# Collocation Networks

For my presentation at SDSS I depended upon Wordij to generate a collocation network for the text I was treating — I was demonstrating the focus on a single text that has emerged recently in corpus stylistics — along with its companion application, Visij. In the days leading up to the conference, I looked around for a Python equivalent and was, honestly, surprised not to be able to find anything. In these days following the conference, I have looked some more and I have still been unable to find anything. The only software I have seen is a part of the Lancashire group's efforts: they also produced LancsBox and I signed up for the course. (There's something I can do in the weeks ahead!)

I found myself thinking about writing my own script, or scripts to do it. As I have thought about it, I have imagined the mechanics would looks little like what is described below.

Just now, as I was writing this, I realized I have looked mostly for "Python collocation network" but I have not looked for scripts that are simply "Python collocation". I also realized that I could potentially either use, or base my own work, on the functionality built into the NLTK's `ngram` modules.

### Danowski on "Conceptualizing Semantic Networks"

The following is taken from:

Danowki, J. A. 2011. Counter-Terrorism Mining for Individuals Semantically Similar to Watchlist Members. In _Counter-Terrorism and Open Source Intelligence_, 223-248. Ed. Uffe Kock Wiil. Springer. 
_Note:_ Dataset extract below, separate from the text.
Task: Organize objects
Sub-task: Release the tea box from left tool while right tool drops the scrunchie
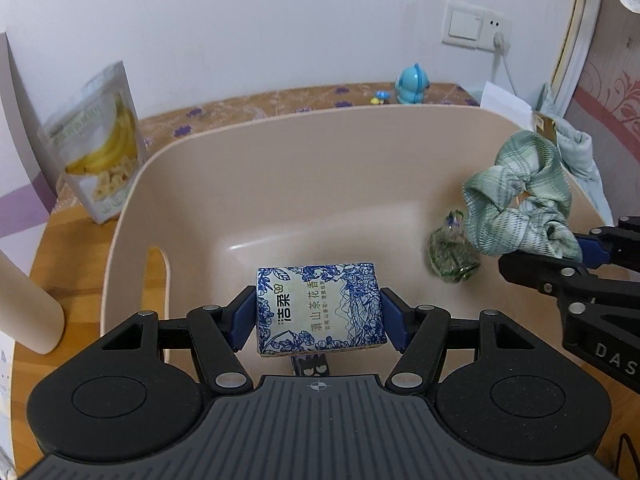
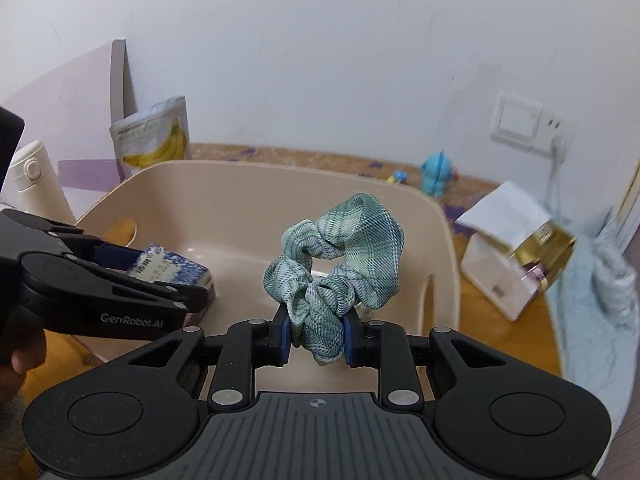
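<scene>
My left gripper (image 1: 319,314) is shut on a blue-and-white patterned tissue pack (image 1: 320,308), held over the inside of a beige plastic bin (image 1: 280,152). My right gripper (image 2: 316,334) is shut on a green plaid scrunchie (image 2: 340,248), which hangs above the bin (image 2: 240,208) near its right side. In the left wrist view the scrunchie (image 1: 520,208) and the right gripper's fingers (image 1: 592,252) come in from the right edge. The right wrist view shows the tissue pack (image 2: 172,268) in the left gripper (image 2: 160,276) at the left. A small green glassy object (image 1: 452,252) lies on the bin floor.
A banana-chip pouch (image 1: 100,148) leans against the wall left of the bin. A cream bottle (image 2: 36,184) stands at the left. A blue toy figure (image 1: 412,84) sits behind the bin. At the right, a white and gold box (image 2: 516,256) rests on the wooden table (image 2: 500,320).
</scene>
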`<move>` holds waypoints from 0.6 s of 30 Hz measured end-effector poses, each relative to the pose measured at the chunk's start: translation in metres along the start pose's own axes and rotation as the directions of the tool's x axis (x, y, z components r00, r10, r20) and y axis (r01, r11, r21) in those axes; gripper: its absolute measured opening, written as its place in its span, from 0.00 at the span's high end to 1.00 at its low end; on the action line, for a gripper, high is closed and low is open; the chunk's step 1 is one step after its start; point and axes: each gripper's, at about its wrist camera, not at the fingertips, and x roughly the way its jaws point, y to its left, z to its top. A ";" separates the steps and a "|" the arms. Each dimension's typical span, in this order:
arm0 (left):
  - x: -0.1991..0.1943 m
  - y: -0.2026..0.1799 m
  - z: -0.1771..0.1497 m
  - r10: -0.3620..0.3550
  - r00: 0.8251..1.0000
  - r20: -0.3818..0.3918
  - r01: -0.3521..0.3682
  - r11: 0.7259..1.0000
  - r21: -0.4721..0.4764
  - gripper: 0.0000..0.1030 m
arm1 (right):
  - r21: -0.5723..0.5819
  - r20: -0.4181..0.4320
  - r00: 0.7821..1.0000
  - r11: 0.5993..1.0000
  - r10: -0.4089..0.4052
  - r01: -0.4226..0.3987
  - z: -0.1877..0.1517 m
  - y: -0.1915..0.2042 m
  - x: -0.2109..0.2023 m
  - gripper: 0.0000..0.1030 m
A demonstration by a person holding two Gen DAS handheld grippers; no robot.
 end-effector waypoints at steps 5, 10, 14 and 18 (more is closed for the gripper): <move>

> Imagine a large group of people using the same language over time. Assume that the full text of their messages is available to you in natural language form. How would you come to some representation of what they are talking about? Your first thought may be to use traditional content analysis methods that categorize text, either manual procedures or computerized ones
like the General Inquirer [1] or its more recent cousin LIWC [ ], or topic modeling software based on Bayesian statistical procedures [ ]. These automated procedures, while computationally sophisticated, are relatively crude at the conceptual level. They merely assign message elements or individuals to a limited number of nominal categories.
> 
> Instead of categorizing messages, with a network perspective one can capture the relationships among words within the messages. Defining word-pair link strength as the number of times each word occurs closely in text with another, all possible word pairs have an occurrence distribution whose values range from zero on up. This ratio scale of measurement allows the use of sophisticated statistical tools from social network analysis toolkits. These enable the mapping of the structure of the word network. They identify word groups, or clusters, And quantify the structure of the network at different levels. Using these word-pair data as input to network analysis tools, you map the language landscape. On the map, instead of cities, the nodes are words. Rather than roads, there are links or edges among words.
> 
> Travelling through the word network are fleets of social objects. These communication vehicles are the concepts, ideas, or physical things that people linguistically describe. As they link words to these vehicles in the course of their everyday informal and formal communication, this propels them
through the network. Sometimes these movements are unplanned. At other times, groups or organizations try to manage vehicular traffic. By means of optimal messages, they try to steer vehicles in the flow of traffic away from certain words or toward them [2].
> 
> Mathematically-based procedures have been developed to create optimal messages. These are constructed through systematic analysis of the paths connecting word nodes interest. The procedures identify the optimal association network across the aggregate social community. The underlying assumption is that stimulating associations across it is more effective as the shortest effective sequence of words based on particular constraints is selected for the message. This is because people process strings of words linearly over time, encoding and decoding them in sequences. Furthermore, the triggering of associations to words in context takes cognitive time. The most effective message, therefore, optimizes the association networks in the receivers' minds as they read or hear the message.
> 
> In short, this paper focuses on the similarity of messages encoded by individuals, in other words, individuals’ semantic network similarity. This constitutes a new kind of network variable, in addition to cohesion based on actual communication exchange, and in addition to structural equivalence based on similarity of network position. This new network variable is semantic equivalence. Some may think this construct means entities have the same linguistic code identifier, such as the same name for a person, organization, or object. These are not semantic network characteristics but semantic attributes of some entity. They are akin to the words in a dictionary or elements of an ontology. In contrast, one can consider the networks among semantic elements encoded by persons or other social units. Our interest is in semantic encoding similarity.

## Early Build Notes

  The "window" is the same thing as an ngram, but reducing the gram to simply the relationship between the base word, here the word furthest to the right, and its collocates. **Question**: it is at all interesting how close or far the words are? That is, do we want to know if a word is three steps or four steps away? **Tentative answer**: no.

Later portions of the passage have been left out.